History of Greyhawk Wars PDF

It's difficult to explain exactly why I've done this, but in any case: I grabbed the old "Official History of the Greyhawk Wars" document that TSR posted on AOL in 1995 and converted it to LaTeX. I am probably not the first to do this, but I couldn't find another version anywhere, only RTF and HTML versions. I think my PDF looks great and reads better than the other versions I've seen. I made one tiny change compared to the original: I moved a paragraph from one section to another to get a more decent layout. Let me know what you think!

Tuesday, April 3, 2012

Spell Progressions in D&D-variants

I've been reading some interesting stuff related to D&D-type roleplaying games recently. One thing I came across is spell progression: How do you translate from the wizard or cleric level to the number of spells of each spell level the character can cast? Apparently different incarnations of D&D used somewhat different tables over the years.

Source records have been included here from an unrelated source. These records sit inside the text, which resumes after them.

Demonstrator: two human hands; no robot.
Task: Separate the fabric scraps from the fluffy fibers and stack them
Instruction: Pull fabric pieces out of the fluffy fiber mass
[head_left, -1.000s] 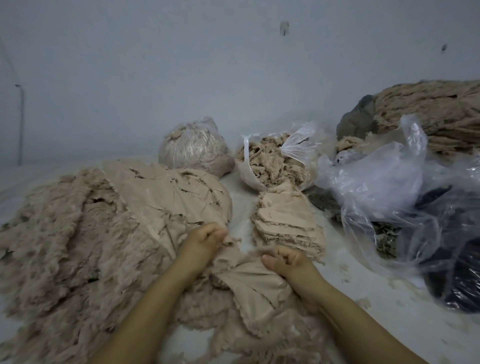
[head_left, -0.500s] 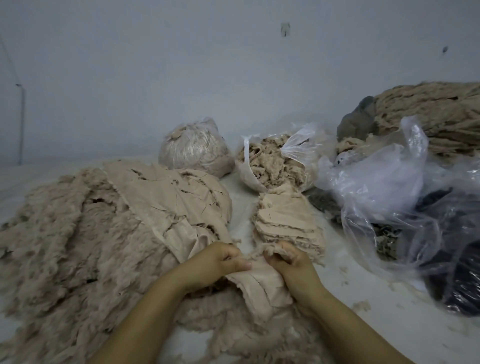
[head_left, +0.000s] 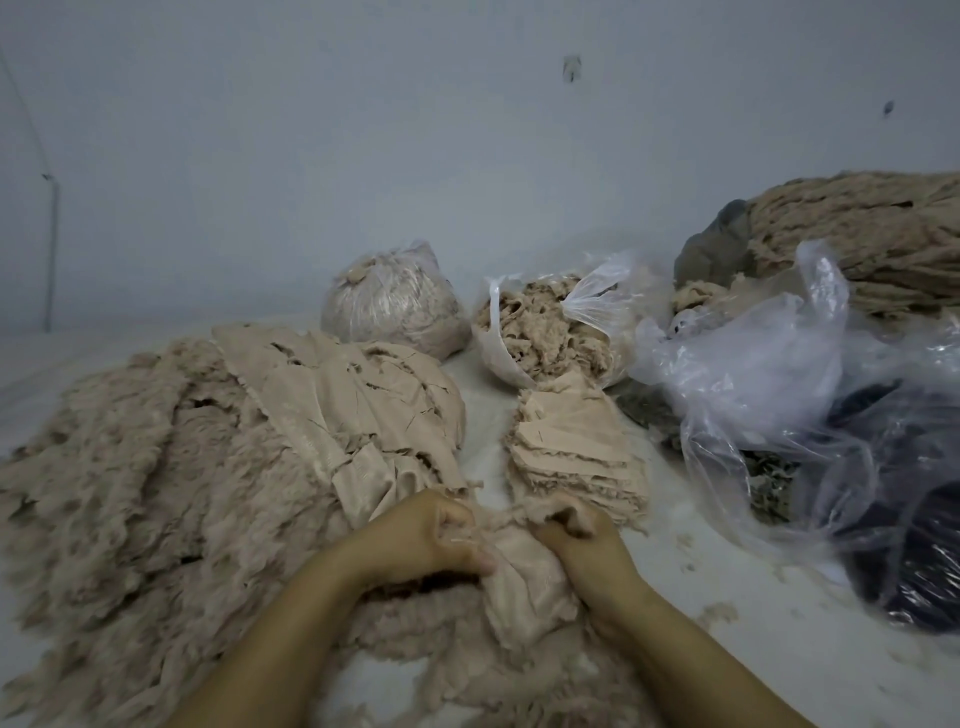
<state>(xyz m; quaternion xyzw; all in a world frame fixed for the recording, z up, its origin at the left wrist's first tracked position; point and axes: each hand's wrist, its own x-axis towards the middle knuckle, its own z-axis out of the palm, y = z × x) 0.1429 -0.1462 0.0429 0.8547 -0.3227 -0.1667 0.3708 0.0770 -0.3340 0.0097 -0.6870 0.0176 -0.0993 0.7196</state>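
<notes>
Mid-separation: left hand (head_left: 426, 535) and right hand (head_left: 582, 535) both have fingers clamped on one fabric scrap (head_left: 524, 587), lying over the fluffy fibers (head_left: 130, 493). Next: probably strip the fluff off, lay the scrap on the stack (head_left: 576, 447) just beyond.

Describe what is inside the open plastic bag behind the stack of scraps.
The open bag holds fluffy beige fibers, heaped to its mouth. It stands just behind the stack. What lies deeper in the bag is covered by the top fibers.
</notes>
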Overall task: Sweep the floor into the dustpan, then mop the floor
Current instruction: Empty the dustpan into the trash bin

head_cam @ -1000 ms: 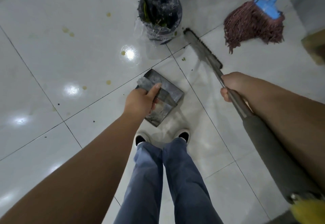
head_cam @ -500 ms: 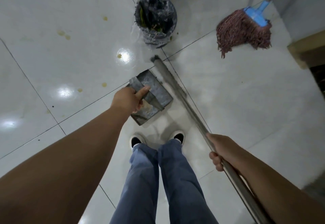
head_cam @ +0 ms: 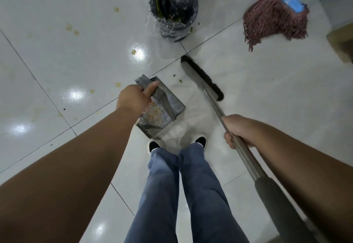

All of this reminded me that I never liked the spell progressions in D&D-type games: I never "got" them in the sense that they always seemed way too random to me. What was the unifying mechanic behind all these numbers? Hard to figure out, go ahead, try.

I use the following simple progression: 1 2 2 3 3 3 4 4 4 4 5 5 5 5 5 and so on and so forth. Read: You start spell level x with 1 spell, after one more level you gain a second spell, after two more levels you gain a third, after three more you gain a fourth, etc. And I use this for each spell level. Both wizards and clerics gain a new spell level every 2 class levels, and done: One simple rule explains it all.

Yes, there is some “fluctuation” in terms of which character levels get the most new spell levels, but it’s really not too bad to say “look, level 18 is really powerful because that’s where you realize the most about how the multiverse really works". And yes, there are certain levels where you gain absolutely nothing, especially as a cleric, but those are really high and I wouldn’t normally play there anyway.